• [The data]
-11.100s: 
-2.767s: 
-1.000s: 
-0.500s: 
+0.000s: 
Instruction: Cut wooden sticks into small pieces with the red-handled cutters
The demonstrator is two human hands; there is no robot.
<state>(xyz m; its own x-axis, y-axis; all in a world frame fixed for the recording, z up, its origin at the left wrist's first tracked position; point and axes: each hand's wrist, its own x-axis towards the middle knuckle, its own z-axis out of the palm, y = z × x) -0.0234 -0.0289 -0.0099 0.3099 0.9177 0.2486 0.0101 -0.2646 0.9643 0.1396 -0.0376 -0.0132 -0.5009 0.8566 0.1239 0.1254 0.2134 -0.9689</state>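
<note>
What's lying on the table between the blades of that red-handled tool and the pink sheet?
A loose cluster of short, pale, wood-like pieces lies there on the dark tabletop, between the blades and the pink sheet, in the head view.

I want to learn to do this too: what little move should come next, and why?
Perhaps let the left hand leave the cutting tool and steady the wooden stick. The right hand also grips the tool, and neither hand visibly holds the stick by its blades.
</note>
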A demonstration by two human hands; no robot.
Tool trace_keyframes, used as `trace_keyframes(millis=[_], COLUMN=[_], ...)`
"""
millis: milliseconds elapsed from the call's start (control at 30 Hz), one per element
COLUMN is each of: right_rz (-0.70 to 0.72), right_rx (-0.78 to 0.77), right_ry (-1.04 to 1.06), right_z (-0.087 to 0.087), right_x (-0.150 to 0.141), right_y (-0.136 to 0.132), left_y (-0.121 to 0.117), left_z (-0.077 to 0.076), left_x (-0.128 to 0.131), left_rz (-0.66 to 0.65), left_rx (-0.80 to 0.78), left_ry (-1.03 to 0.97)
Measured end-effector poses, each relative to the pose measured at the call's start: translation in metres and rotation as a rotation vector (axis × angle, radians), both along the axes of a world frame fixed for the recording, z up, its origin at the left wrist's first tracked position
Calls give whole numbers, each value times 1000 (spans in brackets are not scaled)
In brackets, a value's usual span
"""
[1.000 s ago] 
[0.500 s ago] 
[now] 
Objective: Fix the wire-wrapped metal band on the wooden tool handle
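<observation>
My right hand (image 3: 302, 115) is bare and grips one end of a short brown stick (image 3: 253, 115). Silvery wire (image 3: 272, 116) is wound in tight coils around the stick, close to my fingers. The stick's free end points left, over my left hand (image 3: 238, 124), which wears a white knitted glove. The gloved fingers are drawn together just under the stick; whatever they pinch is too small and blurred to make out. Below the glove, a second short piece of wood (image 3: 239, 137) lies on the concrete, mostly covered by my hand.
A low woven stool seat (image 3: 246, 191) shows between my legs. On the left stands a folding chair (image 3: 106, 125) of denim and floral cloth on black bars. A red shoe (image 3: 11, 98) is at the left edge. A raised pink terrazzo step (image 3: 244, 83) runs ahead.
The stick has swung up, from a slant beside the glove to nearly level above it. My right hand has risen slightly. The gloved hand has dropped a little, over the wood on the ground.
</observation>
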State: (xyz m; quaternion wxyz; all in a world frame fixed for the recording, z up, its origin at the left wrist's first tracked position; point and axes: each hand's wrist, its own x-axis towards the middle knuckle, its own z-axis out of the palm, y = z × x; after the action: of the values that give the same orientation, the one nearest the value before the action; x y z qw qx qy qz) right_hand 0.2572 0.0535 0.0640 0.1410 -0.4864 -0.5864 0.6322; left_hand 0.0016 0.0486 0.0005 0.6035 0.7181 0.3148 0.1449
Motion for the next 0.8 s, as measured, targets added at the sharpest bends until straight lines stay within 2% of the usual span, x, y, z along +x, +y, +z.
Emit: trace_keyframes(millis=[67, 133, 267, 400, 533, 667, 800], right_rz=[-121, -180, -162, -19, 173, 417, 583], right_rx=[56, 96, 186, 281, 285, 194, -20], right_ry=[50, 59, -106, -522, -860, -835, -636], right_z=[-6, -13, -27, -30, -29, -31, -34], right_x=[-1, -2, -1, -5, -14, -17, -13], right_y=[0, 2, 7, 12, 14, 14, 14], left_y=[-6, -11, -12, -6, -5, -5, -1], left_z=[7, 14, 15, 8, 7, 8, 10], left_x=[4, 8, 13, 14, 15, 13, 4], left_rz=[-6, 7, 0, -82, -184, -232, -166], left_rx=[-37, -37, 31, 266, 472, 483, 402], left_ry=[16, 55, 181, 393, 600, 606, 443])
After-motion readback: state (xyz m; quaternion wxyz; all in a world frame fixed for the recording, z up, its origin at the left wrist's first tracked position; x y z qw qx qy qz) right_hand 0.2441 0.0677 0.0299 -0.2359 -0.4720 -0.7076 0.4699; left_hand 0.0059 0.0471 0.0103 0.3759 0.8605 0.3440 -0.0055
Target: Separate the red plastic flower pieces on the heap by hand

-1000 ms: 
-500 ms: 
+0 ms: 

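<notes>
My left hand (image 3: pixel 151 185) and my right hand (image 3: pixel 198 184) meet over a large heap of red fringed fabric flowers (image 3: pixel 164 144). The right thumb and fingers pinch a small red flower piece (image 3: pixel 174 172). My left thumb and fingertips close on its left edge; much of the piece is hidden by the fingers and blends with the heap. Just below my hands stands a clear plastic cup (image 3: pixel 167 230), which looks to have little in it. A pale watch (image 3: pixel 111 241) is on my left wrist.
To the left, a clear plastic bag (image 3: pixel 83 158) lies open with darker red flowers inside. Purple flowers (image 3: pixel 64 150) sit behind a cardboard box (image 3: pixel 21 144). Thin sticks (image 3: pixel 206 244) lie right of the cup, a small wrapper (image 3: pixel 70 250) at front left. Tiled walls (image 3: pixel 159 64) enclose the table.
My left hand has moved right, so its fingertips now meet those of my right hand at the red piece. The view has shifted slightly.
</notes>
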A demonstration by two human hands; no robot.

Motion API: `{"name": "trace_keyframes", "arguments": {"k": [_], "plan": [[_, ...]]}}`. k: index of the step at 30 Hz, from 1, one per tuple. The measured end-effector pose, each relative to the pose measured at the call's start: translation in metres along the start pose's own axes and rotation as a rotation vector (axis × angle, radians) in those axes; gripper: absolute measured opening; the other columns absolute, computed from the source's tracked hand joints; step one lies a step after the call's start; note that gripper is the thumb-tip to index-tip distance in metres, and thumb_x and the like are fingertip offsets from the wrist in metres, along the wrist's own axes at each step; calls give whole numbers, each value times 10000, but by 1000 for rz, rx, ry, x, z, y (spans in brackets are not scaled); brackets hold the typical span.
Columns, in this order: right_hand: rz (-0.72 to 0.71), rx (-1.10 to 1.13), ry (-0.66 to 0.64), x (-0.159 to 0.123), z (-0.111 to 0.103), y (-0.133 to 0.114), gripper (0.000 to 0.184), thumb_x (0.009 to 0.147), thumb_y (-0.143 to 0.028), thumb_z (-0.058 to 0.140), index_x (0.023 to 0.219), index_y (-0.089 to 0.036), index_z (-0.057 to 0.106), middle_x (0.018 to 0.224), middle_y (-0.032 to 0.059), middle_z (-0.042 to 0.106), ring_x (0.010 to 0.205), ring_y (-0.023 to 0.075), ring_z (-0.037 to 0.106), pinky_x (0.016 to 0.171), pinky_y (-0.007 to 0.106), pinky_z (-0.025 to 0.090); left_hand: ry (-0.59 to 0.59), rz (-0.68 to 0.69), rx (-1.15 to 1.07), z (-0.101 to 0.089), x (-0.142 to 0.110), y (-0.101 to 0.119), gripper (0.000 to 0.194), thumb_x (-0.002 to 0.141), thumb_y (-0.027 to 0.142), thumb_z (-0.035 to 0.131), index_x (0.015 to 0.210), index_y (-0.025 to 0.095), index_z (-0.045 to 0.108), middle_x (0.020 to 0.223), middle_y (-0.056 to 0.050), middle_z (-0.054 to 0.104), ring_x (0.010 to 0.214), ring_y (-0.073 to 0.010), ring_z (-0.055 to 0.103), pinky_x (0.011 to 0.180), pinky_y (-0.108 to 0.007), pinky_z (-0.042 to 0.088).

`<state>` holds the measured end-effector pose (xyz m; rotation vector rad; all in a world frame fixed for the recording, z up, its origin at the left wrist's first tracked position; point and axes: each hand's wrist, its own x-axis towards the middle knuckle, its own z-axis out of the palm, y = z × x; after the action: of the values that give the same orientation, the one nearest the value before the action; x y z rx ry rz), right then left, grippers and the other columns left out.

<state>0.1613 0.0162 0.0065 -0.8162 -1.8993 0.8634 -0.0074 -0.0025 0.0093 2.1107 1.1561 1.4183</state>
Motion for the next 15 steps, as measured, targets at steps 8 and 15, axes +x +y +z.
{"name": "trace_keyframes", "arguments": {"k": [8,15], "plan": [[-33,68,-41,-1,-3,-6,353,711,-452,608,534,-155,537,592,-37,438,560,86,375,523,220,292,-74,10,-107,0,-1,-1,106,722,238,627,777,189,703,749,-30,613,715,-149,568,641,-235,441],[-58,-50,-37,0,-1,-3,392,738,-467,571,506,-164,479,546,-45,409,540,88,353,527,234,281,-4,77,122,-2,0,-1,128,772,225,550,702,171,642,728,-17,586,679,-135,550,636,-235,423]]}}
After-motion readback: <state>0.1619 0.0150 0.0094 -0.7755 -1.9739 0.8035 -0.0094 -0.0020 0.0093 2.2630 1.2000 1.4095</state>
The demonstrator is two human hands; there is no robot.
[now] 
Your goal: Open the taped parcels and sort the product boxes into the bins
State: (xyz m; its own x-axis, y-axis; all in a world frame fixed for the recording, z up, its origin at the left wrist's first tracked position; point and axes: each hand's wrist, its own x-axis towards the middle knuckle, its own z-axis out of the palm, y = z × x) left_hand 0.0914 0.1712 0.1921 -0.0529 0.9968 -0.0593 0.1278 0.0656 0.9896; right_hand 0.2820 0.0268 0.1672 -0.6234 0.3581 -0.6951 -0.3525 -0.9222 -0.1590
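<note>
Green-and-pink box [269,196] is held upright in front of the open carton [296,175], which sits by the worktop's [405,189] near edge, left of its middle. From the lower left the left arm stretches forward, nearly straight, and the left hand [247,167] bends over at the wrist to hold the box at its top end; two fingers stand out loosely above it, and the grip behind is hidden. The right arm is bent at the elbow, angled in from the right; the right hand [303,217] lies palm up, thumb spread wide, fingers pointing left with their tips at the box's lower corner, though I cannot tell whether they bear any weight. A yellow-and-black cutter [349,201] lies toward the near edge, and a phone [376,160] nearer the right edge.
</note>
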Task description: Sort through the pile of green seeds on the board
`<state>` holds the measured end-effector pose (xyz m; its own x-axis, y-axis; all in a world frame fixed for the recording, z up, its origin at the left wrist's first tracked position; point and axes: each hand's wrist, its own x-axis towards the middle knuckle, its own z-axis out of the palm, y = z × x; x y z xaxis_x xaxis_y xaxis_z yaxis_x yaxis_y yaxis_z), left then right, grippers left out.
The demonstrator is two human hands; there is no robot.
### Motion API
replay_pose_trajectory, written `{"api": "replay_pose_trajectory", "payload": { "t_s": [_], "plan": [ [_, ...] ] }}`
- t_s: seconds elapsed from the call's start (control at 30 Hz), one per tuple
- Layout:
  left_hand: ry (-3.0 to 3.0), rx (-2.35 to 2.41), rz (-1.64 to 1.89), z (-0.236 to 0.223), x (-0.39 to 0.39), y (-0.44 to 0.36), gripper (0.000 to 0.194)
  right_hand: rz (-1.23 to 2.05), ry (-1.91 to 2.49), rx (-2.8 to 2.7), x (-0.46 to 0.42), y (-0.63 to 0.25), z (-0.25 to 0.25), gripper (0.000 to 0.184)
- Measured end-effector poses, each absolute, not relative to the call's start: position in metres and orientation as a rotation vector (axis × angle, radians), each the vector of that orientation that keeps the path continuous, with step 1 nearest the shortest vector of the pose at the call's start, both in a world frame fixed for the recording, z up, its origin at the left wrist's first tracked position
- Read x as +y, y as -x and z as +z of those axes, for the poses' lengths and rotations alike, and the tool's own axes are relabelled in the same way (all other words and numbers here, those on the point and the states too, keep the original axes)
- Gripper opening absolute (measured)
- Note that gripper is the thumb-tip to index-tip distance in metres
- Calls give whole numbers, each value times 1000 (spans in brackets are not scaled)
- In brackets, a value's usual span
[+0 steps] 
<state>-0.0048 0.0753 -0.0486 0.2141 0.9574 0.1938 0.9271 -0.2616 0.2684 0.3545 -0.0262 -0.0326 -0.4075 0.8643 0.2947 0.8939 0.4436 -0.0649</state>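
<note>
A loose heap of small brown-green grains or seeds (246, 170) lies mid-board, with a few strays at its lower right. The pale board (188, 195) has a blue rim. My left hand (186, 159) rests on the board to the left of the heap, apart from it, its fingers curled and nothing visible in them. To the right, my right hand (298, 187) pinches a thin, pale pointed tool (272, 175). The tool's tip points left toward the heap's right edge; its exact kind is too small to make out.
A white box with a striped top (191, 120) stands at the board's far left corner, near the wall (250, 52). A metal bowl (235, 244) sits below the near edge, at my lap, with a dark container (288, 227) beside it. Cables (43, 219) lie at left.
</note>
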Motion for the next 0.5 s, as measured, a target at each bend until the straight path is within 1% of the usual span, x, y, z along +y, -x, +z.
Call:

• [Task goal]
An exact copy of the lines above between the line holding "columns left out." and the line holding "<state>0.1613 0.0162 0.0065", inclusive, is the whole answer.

• [Reply to the exercise]
`<state>` holds the measured end-effector pose (xyz m; rotation vector rad; all in a world frame fixed for the recording, z up, its origin at the left wrist's first tracked position; point and axes: each hand's wrist, its own x-axis towards the middle knuckle, its own z-axis out of the palm, y = z × x; after the action: of the values that give the same orientation, the one nearest the value before the action; x y z rx ry rz), right then left, grippers and the other columns left out.

<state>0.1613 0.0162 0.0065 -0.8162 -1.8993 0.8634 -0.0074 -0.0025 0.0093 2.1107 1.1561 1.4183</state>

The exercise contains no remaining tasks.